From the records below, set down exactly the lines starting with the line that contains "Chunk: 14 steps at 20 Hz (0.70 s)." and going on through the line that contains "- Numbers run". Nothing else is wanted.

--*--

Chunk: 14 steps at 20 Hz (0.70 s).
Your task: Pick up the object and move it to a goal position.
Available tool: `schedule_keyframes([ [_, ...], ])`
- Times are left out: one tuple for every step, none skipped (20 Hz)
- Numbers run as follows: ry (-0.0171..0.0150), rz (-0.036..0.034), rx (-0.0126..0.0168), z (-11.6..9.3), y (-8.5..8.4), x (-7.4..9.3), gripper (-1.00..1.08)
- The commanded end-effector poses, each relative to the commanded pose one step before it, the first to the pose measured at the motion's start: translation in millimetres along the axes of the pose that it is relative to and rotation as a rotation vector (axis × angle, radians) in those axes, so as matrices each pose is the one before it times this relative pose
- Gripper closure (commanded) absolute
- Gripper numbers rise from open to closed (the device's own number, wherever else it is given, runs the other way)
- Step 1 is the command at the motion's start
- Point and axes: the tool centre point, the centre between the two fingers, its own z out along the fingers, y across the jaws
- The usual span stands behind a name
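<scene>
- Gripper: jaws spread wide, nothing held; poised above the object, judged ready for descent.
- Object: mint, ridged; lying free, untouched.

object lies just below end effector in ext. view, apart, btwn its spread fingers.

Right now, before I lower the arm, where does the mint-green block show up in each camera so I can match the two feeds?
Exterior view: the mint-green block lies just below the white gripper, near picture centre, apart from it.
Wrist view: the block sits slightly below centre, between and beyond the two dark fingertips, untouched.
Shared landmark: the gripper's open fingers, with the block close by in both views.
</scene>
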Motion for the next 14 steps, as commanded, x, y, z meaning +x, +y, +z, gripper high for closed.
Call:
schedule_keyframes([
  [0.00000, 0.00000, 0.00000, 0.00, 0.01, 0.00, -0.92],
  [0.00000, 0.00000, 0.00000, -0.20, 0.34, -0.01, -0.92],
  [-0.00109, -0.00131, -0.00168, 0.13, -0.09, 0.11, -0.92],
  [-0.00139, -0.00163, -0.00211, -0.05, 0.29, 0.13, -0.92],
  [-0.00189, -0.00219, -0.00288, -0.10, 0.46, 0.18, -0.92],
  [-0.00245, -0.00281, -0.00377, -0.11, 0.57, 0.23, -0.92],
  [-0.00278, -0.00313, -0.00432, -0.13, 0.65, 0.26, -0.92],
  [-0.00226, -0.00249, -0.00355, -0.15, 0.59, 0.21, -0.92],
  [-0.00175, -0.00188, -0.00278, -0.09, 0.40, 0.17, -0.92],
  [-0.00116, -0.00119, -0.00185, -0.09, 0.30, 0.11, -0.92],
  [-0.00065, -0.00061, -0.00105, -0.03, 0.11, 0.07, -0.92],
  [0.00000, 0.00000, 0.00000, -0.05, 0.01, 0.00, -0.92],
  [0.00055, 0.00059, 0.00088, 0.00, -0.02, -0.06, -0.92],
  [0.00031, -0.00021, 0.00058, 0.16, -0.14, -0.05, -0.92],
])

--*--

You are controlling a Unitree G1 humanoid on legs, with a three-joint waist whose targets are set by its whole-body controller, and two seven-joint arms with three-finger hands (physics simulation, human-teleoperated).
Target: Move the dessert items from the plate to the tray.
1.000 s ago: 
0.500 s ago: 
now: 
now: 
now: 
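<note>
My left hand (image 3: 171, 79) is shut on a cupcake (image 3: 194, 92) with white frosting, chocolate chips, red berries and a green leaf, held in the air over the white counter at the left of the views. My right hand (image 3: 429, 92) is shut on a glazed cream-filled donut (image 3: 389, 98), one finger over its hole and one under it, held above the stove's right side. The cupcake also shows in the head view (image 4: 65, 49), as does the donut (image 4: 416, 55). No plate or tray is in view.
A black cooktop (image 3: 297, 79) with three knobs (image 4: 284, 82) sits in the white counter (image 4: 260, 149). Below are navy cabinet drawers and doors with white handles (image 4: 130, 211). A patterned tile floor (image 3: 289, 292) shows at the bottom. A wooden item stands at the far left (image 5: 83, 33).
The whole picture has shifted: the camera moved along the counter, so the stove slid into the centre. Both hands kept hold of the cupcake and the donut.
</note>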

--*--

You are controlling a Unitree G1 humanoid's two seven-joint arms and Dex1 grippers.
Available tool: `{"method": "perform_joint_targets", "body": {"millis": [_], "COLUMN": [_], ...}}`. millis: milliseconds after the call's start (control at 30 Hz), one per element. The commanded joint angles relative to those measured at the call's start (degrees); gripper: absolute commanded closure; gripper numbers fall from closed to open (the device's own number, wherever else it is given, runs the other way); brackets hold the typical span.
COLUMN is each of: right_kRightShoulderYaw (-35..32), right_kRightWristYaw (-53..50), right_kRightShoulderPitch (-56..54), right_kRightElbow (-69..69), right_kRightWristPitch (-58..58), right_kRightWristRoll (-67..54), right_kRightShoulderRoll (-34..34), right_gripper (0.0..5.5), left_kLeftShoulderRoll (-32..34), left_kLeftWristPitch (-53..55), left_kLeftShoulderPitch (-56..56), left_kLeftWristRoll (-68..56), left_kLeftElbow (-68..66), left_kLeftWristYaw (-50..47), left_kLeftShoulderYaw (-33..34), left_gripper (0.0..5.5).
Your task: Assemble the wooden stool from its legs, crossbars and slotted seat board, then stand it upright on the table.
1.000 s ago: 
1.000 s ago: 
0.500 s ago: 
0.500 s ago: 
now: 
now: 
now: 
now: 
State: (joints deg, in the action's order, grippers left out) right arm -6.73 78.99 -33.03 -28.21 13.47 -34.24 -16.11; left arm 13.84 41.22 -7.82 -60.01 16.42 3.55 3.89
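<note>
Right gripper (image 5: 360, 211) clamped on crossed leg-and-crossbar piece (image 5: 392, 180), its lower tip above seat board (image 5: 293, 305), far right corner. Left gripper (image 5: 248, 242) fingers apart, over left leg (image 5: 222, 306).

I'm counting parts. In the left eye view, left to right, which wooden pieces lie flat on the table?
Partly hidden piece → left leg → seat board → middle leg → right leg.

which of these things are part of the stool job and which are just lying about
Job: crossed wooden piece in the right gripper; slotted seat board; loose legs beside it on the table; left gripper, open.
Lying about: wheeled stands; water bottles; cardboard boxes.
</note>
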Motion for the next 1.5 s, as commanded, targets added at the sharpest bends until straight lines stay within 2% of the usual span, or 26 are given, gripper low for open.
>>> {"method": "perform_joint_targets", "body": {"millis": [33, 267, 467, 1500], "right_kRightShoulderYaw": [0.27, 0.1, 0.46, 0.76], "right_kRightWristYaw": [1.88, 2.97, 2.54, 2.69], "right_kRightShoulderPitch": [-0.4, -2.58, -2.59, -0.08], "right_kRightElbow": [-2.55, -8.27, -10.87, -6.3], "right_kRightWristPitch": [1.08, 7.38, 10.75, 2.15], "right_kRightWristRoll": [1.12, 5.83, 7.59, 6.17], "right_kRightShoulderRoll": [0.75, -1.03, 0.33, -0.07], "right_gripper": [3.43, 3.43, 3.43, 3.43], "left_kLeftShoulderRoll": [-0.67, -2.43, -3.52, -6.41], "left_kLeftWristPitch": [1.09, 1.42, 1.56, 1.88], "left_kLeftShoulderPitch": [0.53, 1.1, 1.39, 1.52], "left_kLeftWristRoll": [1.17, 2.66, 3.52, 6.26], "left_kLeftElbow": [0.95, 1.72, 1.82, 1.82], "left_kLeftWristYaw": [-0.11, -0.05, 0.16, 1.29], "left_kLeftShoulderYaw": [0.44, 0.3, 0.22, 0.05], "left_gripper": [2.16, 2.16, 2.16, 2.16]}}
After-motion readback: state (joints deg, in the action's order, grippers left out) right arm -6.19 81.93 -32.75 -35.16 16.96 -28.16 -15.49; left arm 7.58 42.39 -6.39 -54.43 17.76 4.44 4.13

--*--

* **RESULT BELOW**
Chunk: 14 steps at 20 Hz (0.70 s).
Your task: Pick up the object and move it to a goal position.
Available tool: `schedule_keyframes([ [_, ...], ])`
- Times are left out: one tuple for every step, none skipped (20 Hz)
- Numbers run as follows: ry (-0.0171..0.0150), rz (-0.036..0.034), rx (-0.0126..0.0168), z (-11.6..9.3), y (-8.5..8.4), x (-7.4..9.3), gripper (-1.00..1.08)

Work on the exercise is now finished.